- Task brief: Beneath this instruction is a block of data; output from it exactly the lines that run from the one containing "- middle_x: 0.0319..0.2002" through the one containing "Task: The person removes", inclusive.

- Extracted entries:
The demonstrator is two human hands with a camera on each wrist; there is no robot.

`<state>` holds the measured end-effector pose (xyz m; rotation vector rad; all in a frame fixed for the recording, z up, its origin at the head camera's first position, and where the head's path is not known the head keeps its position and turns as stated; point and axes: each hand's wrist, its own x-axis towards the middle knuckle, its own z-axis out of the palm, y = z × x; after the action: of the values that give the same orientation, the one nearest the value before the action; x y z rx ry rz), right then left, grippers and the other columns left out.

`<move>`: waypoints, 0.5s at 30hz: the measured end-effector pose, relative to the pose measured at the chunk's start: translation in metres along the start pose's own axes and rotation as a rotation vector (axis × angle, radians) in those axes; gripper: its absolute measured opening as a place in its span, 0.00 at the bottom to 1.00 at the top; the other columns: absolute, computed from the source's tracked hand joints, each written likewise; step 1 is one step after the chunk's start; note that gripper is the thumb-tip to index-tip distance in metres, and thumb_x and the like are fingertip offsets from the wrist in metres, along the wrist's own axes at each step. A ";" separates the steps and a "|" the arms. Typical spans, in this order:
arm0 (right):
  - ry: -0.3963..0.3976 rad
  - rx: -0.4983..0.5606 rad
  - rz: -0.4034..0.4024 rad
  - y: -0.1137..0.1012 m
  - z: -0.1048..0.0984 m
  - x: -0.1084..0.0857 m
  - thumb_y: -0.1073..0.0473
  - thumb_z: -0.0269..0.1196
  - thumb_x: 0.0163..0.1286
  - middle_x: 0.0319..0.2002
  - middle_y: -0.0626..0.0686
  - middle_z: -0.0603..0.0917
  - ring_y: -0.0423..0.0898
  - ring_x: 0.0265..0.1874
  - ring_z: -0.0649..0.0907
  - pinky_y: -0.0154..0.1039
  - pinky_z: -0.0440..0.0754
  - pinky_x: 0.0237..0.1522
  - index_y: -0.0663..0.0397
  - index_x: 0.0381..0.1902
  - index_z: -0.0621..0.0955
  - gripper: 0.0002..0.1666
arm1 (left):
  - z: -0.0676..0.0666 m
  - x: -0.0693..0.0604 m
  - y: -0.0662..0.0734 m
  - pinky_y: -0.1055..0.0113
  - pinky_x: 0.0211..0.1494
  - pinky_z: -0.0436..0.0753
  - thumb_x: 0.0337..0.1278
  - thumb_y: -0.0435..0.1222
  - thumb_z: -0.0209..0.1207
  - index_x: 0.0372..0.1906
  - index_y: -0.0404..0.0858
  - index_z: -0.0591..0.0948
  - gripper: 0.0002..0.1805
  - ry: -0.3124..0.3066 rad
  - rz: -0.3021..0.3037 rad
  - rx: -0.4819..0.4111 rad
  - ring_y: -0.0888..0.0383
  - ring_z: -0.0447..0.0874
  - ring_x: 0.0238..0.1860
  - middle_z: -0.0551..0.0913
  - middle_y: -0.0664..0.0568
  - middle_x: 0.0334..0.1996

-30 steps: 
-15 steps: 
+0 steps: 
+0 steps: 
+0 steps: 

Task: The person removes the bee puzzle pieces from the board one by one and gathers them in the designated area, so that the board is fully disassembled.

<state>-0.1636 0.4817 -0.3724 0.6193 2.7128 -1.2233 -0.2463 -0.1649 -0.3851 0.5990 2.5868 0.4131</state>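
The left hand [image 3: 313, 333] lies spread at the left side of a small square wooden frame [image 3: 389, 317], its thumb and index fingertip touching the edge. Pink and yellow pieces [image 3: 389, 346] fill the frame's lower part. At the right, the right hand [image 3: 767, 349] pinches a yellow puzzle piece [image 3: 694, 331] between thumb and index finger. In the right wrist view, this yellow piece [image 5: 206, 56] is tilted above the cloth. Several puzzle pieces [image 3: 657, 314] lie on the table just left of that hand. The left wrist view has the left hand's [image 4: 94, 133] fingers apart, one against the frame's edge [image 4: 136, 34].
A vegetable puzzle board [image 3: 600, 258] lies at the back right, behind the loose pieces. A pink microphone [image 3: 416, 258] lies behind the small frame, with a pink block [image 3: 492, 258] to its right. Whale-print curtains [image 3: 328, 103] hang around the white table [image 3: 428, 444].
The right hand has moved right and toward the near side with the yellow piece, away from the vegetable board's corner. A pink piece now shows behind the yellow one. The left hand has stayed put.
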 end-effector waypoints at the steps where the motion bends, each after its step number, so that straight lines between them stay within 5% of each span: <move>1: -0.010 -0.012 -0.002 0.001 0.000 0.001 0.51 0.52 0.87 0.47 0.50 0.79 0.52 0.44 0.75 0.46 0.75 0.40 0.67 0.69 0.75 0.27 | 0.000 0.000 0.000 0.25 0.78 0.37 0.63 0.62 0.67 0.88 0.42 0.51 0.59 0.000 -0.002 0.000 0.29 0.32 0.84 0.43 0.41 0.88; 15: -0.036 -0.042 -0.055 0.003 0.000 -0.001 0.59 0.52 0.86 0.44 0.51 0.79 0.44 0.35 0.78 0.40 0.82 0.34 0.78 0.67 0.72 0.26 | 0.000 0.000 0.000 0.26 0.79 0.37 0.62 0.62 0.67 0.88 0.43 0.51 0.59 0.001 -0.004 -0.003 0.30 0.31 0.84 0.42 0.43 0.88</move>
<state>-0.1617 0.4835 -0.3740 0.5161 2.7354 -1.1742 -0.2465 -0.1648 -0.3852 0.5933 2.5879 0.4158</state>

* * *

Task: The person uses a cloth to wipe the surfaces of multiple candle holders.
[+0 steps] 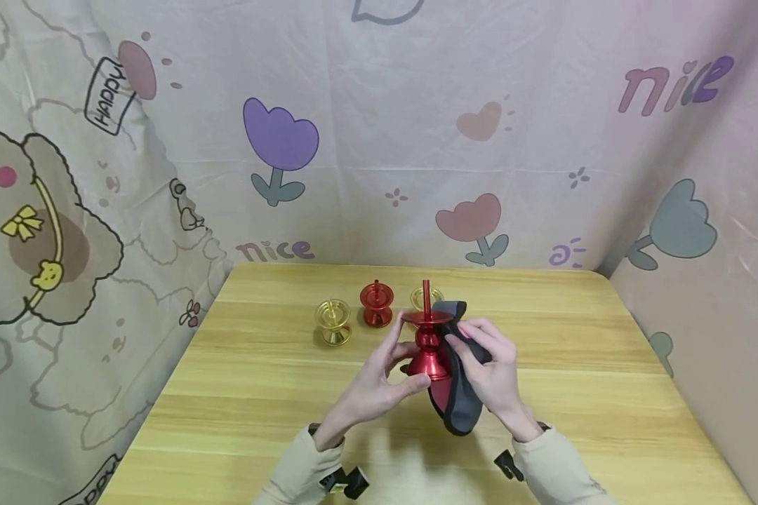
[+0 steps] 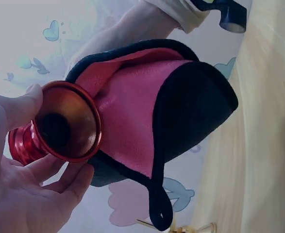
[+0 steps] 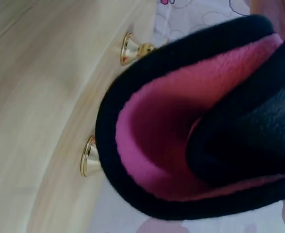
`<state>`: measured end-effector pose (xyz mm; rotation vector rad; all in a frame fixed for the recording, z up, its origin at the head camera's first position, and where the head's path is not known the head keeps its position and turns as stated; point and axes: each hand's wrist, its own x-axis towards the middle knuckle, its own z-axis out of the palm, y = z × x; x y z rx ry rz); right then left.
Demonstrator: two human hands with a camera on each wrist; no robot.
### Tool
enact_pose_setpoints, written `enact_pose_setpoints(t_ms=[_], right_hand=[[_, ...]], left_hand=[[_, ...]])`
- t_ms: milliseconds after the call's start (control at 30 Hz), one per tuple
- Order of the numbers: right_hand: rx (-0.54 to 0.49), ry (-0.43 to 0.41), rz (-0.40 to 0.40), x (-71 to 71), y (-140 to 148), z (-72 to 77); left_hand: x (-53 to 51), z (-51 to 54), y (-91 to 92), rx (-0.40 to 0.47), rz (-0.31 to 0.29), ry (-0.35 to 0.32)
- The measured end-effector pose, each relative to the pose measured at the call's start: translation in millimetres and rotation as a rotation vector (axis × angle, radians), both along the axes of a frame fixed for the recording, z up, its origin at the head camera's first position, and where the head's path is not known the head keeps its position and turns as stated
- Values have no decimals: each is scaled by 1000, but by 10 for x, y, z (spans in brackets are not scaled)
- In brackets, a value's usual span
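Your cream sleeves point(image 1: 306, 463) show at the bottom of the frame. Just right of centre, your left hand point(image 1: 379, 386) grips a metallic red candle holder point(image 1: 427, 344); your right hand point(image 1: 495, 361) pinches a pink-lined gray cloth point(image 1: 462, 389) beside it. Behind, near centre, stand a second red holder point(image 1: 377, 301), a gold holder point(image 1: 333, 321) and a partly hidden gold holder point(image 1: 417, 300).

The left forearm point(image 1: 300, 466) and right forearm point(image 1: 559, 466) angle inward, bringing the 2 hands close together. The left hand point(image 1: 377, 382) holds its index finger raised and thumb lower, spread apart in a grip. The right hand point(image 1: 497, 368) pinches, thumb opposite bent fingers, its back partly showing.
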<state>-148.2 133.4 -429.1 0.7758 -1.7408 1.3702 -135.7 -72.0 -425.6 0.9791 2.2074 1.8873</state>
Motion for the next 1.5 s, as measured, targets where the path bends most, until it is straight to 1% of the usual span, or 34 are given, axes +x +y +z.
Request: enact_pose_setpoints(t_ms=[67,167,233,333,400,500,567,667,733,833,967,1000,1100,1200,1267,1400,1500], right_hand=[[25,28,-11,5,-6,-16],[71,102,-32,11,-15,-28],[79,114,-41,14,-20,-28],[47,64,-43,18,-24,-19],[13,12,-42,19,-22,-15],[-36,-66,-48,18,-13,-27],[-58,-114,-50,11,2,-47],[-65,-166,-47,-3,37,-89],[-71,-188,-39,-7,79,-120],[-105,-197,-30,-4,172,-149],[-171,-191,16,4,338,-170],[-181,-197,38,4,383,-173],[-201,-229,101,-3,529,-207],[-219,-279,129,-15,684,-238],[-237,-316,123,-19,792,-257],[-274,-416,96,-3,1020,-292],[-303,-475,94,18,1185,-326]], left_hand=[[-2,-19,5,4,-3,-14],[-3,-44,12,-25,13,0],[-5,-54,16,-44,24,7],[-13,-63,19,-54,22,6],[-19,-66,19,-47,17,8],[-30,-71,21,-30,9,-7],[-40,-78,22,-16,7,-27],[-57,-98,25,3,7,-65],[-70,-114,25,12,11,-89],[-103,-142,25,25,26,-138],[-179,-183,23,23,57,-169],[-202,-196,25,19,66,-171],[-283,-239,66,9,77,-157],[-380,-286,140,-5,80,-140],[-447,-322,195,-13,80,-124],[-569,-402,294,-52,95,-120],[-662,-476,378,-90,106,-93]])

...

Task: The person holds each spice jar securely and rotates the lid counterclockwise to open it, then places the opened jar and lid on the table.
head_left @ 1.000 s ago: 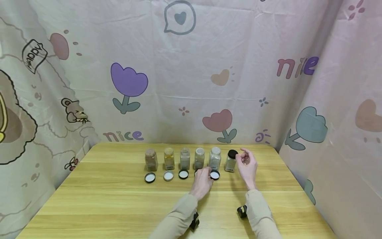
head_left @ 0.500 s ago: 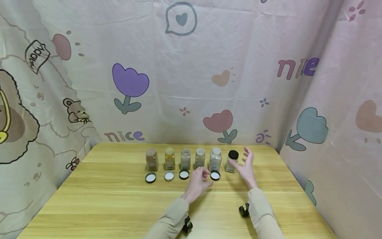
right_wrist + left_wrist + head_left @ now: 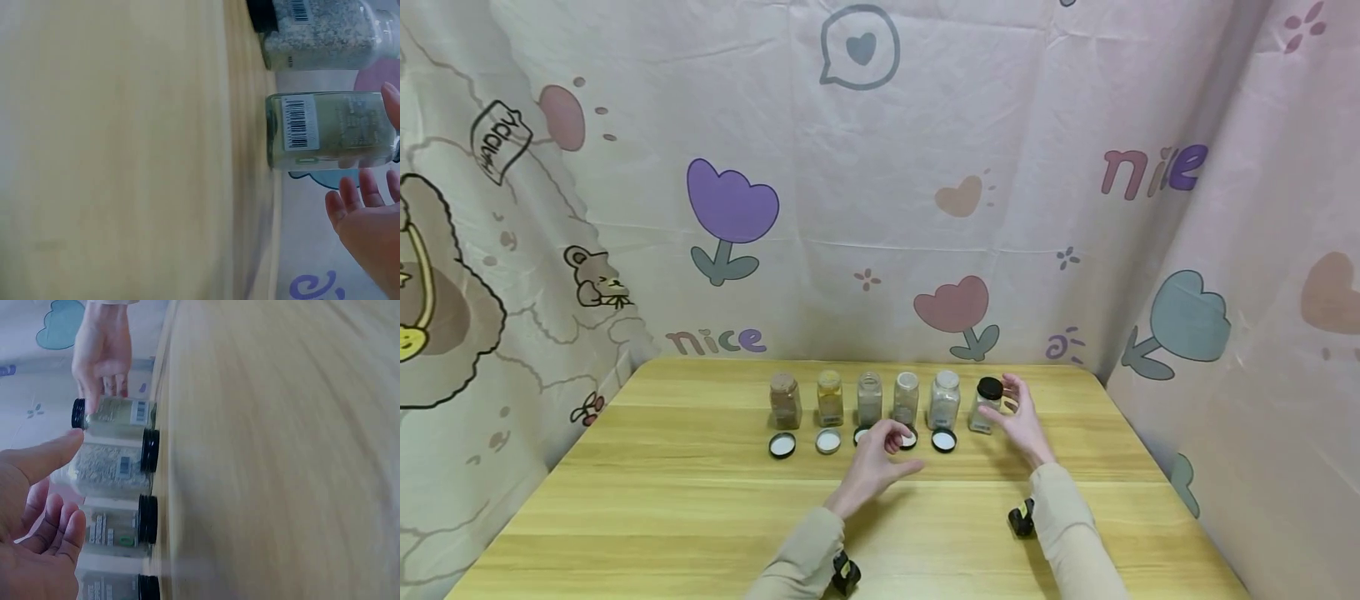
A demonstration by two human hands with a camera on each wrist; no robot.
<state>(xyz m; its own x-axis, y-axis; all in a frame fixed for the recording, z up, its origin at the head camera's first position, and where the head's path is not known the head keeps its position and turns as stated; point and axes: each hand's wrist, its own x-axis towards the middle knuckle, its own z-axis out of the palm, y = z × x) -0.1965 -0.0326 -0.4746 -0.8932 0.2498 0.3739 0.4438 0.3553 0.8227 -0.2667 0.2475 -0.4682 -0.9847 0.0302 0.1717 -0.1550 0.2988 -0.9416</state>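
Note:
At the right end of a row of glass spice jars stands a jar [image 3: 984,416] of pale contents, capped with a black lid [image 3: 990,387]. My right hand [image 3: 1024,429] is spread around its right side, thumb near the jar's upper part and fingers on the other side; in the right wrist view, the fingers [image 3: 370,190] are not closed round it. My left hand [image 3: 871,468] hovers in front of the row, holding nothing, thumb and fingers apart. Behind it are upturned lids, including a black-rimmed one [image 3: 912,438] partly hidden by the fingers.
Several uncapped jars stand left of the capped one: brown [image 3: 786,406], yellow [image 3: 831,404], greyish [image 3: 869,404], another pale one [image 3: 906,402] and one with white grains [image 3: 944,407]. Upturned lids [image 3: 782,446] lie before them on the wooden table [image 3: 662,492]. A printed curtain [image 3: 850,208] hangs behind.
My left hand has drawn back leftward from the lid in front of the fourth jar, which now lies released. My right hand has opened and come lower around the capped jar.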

- Exercise solution:
  - middle_x: 0.0319..0.2002
  - middle_y: -0.0626..0.0686
  - middle_z: -0.0603..0.0917
  - ring_y: -0.0423..0.0898
  - ring_x: 0.0265..0.1874
  - ring_z: -0.0649..0.0907
  - pinky_y: -0.0154..0.1039
  - pinky_z: -0.0440..0.0754
  - pinky_x: 0.0237..0.1522
  - index_y: -0.0663..0.0397
  - index_x: 0.0381..0.1902
  - index_z: -0.0621..0.0955
  - gripper: 0.0002..0.1666
arm1 (left):
  - z: -0.0676..0.0666 m
  - x: -0.0693..0.0604 m
  - y: -0.0662..0.0734 m
  - pinky_y: -0.1055..0.0113
  - pinky_x: 0.0211..0.1494
  - pinky_z: -0.0436..0.0753
  - thumb_x: 0.0337..0.1278
  - thumb_y: -0.0435..0.1222
  - thumb_z: -0.0209..0.1207
  - index_x: 0.0372..0.1906
  - index_y: -0.0404..0.0858
  - index_z: -0.0591..0.0948
  - gripper: 0.0002..0.1805
  - ry: -0.3124..0.3066 rad
  - rz: -0.3021..0.3037 rad
  - rx: -0.4819..0.4111 rad
  - ring_y: -0.0888..0.0383
  - ring_z: -0.0447..0.0874
  - ring_x: 0.0238..0.1860
  - middle_z: -0.0551..0.0913
  - middle_y: -0.0664..0.0568
  - middle_x: 0.0334..0.1996

-30 steps: 
-15 steps: 
+0 steps: 
+0 steps: 
+0 steps: 

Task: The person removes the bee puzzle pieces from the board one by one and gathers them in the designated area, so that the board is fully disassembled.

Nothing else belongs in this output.